▶ [YOUR ASSIGNMENT]
Please restate the data that follows word for word, with the pictures left out.

▶ [DATASET SECTION]
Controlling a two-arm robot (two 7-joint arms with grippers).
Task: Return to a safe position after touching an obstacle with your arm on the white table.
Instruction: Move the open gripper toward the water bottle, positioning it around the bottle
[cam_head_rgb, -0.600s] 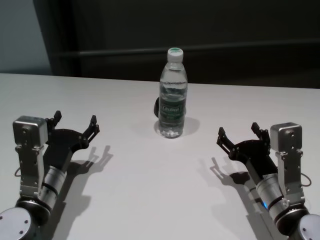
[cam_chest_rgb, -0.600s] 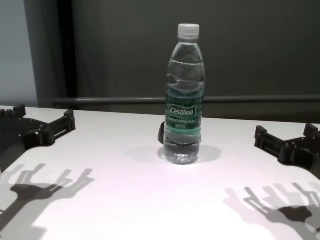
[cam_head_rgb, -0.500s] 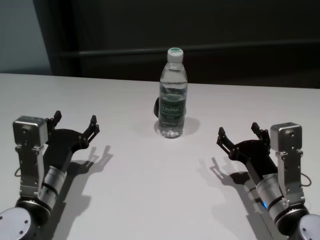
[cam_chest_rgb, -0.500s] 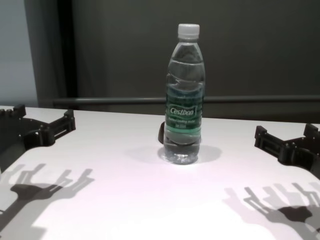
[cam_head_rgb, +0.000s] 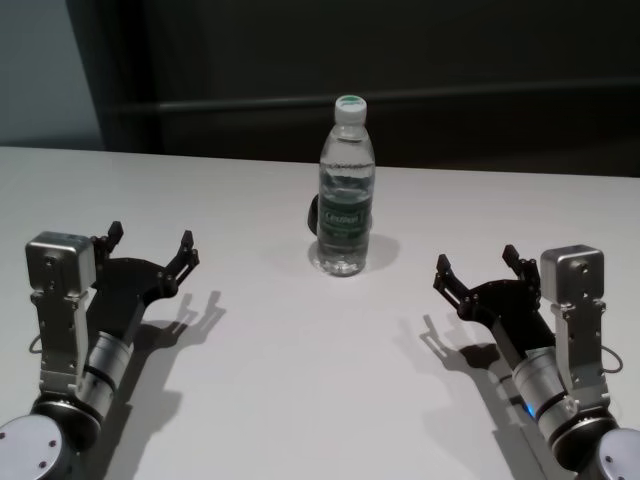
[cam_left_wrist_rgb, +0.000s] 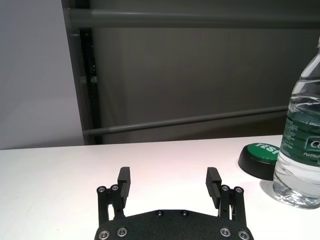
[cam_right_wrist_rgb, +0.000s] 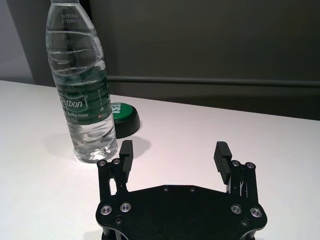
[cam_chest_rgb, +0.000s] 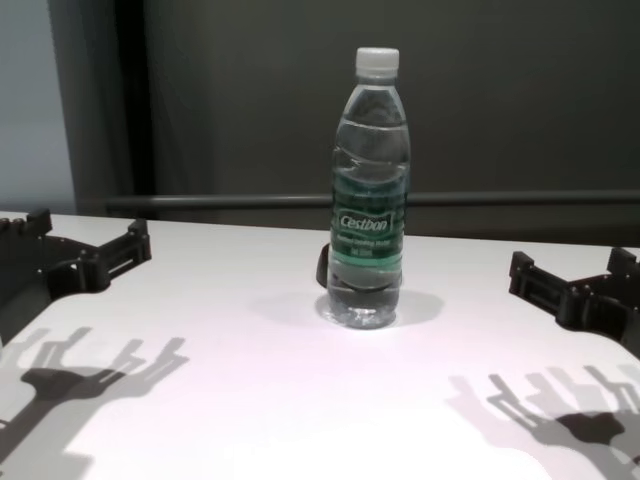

▶ [FINAL ANSWER]
Controlling a two-arm robot (two 7-joint arms with grippers).
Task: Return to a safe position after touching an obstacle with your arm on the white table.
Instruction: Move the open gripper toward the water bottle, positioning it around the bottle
[cam_head_rgb, -0.600s] 
[cam_chest_rgb, -0.600s] 
[cam_head_rgb, -0.500s] 
[cam_chest_rgb, -0.500s] 
[cam_head_rgb, +0.000s] 
[cam_left_wrist_rgb, +0.000s] 
[cam_right_wrist_rgb, +0.000s] 
[cam_chest_rgb, +0.000s] 

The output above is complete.